■ EXERCISE AIM ■
What is needed is an exact copy of the records, with the images left out.

■ Collected data ■
▶

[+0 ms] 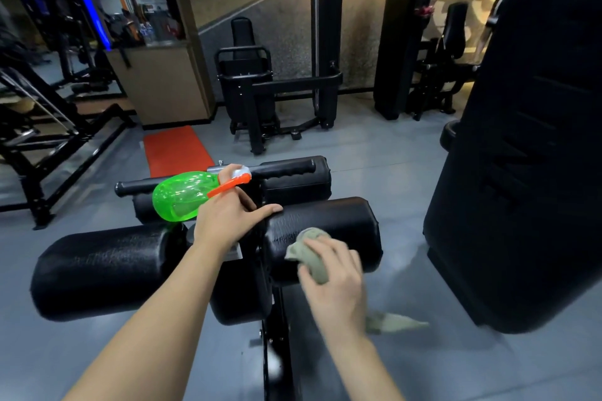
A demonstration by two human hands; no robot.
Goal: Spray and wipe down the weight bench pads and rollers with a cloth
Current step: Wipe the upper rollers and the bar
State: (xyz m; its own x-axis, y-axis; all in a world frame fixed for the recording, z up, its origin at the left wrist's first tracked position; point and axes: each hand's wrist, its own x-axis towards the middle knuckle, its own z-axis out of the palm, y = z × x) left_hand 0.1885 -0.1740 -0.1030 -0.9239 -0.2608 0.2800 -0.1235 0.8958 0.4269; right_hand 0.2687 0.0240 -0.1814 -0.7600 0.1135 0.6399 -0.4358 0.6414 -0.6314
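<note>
Right hand (335, 283) presses bunched cloth (309, 259) against centre-right roller (345, 221), whose axis runs left-right across frame; left hand (228, 221) grips green spray bottle (180, 195).

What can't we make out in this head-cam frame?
Spray bottle nozzle: head view, hidden by left hand.
Cloth: head view, mostly under right hand, motion-blurred.
Right roller: head view, wet or dry unclear, dark and blurred.
Bench frame: head view, cut off by bottom edge.
</note>
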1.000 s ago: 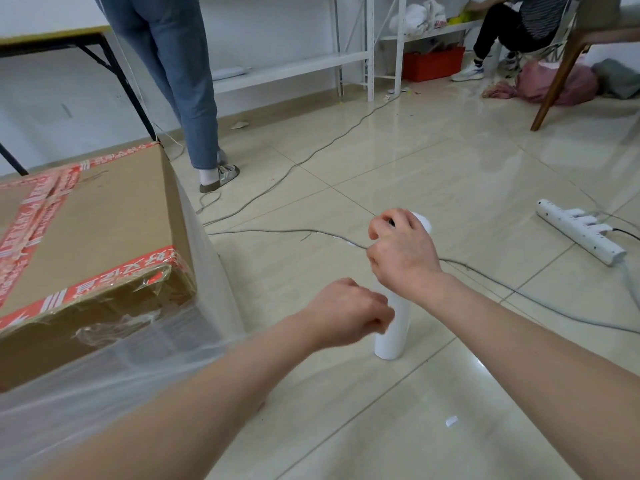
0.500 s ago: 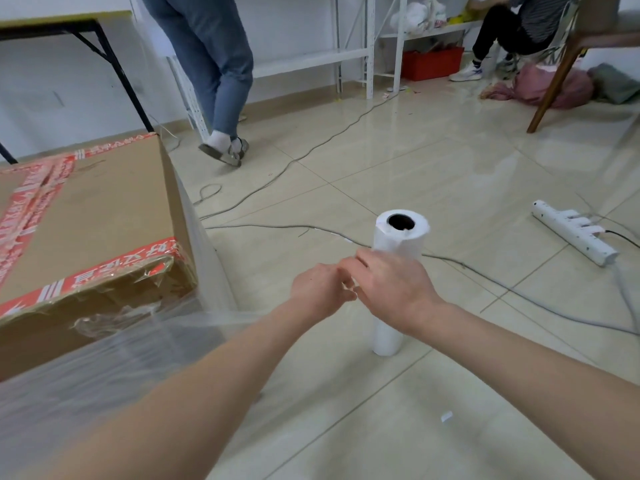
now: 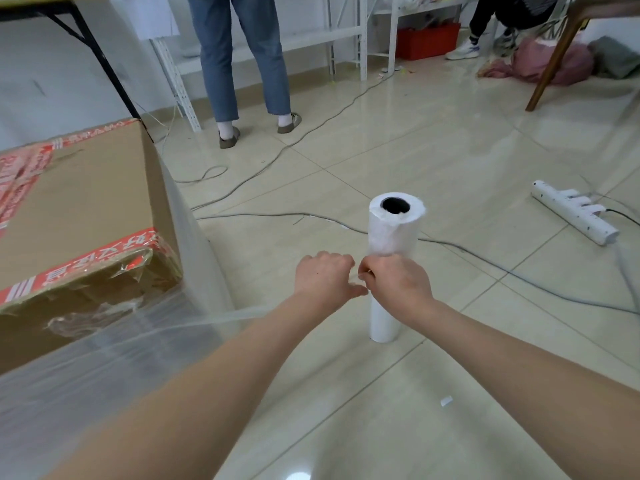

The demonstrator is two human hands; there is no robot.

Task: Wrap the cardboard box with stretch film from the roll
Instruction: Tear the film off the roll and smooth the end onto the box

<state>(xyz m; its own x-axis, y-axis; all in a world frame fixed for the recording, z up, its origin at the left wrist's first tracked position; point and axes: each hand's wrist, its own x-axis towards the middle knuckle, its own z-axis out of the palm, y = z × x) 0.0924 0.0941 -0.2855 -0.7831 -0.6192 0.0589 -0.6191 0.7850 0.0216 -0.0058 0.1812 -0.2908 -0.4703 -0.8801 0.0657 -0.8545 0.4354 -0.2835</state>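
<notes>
Your left hand (image 3: pixel 325 278) and right hand (image 3: pixel 396 287) both pinch the stretch film (image 3: pixel 221 317) before the upright roll (image 3: pixel 394 233), hiding its middle; the cardboard box (image 3: pixel 79 192) runs off-frame left.

**A:** Where does the view look from?

**B:** From the wearer's own head, facing forward and tilted down at the floor (image 3: pixel 450 150). Both forearms come in from the bottom edge and meet near the middle, left hand (image 3: pixel 323 277) beside right hand (image 3: pixel 398 289).

**A:** How close is it?

**B:** Near. The arms fill the lower half, and the roll (image 3: pixel 394 230) stands just behind the hands. The left edge cuts off the cardboard box (image 3: pixel 79 202), and stretch film (image 3: pixel 86 375) covers the lower left corner.

**A:** And further out?

**B:** The lens is wide. It takes in the power strip (image 3: pixel 575 211) at right and the shelving (image 3: pixel 346 32) along the top. A standing person's legs (image 3: pixel 242 57) are cropped at the top edge.
</notes>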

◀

■ ANSWER AREA ■
[+0 ms] 
A demonstration by two human hands; no robot.
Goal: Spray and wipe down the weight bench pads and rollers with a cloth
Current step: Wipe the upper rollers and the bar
State: (xyz m; its own x-axis, y-axis; all in a world frame fixed for the recording, z up, its origin at the left wrist's first tracked position; point and axes: each hand's wrist, its own x-axis towards the middle knuckle, its own z-axis out of the palm, y = z × x) left_hand 0.1885 -0.1740 -0.1030 -0.9239 -0.2608 0.2800 -0.1235 0.8958 0.4269; right_hand 0.2687 0.0240 -0.1814 -0.7600 0.1135 0.6399 -0.4358 0.6414 -0.6314
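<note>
Right hand (335, 283) presses bunched cloth (309, 259) against centre-right roller (345, 221), whose axis runs left-right across frame; left hand (228, 221) grips green spray bottle (180, 195).

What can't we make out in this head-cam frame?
Spray bottle nozzle: head view, hidden by left hand.
Cloth: head view, mostly under right hand, motion-blurred.
Right roller: head view, wet or dry unclear, dark and blurred.
Bench frame: head view, cut off by bottom edge.
</note>
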1.000 s ago: 
0.500 s ago: 
now: 

The demonstrator is two human hands; there is no robot.

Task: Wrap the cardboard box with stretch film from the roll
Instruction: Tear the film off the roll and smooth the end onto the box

<state>(xyz m; its own x-axis, y-axis; all in a world frame fixed for the recording, z up, its origin at the left wrist's first tracked position; point and axes: each hand's wrist, its own x-axis towards the middle knuckle, its own z-axis out of the palm, y = z × x) 0.0924 0.0941 -0.2855 -0.7831 -0.6192 0.0589 -0.6191 0.7850 0.0216 -0.0058 0.1812 -0.2908 -0.4703 -0.8801 0.0657 -0.8545 0.4354 -0.2835</state>
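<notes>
Your left hand (image 3: pixel 325 278) and right hand (image 3: pixel 396 287) both pinch the stretch film (image 3: pixel 221 317) before the upright roll (image 3: pixel 394 233), hiding its middle; the cardboard box (image 3: pixel 79 192) runs off-frame left.

**A:** Where does the view look from?

**B:** From the wearer's own head, facing forward and tilted down at the floor (image 3: pixel 450 150). Both forearms come in from the bottom edge and meet near the middle, left hand (image 3: pixel 323 277) beside right hand (image 3: pixel 398 289).

**A:** How close is it?

**B:** Near. The arms fill the lower half, and the roll (image 3: pixel 394 230) stands just behind the hands. The left edge cuts off the cardboard box (image 3: pixel 79 202), and stretch film (image 3: pixel 86 375) covers the lower left corner.

**A:** And further out?

**B:** The lens is wide. It takes in the power strip (image 3: pixel 575 211) at right and the shelving (image 3: pixel 346 32) along the top. A standing person's legs (image 3: pixel 242 57) are cropped at the top edge.
</notes>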

This exercise requires no further work.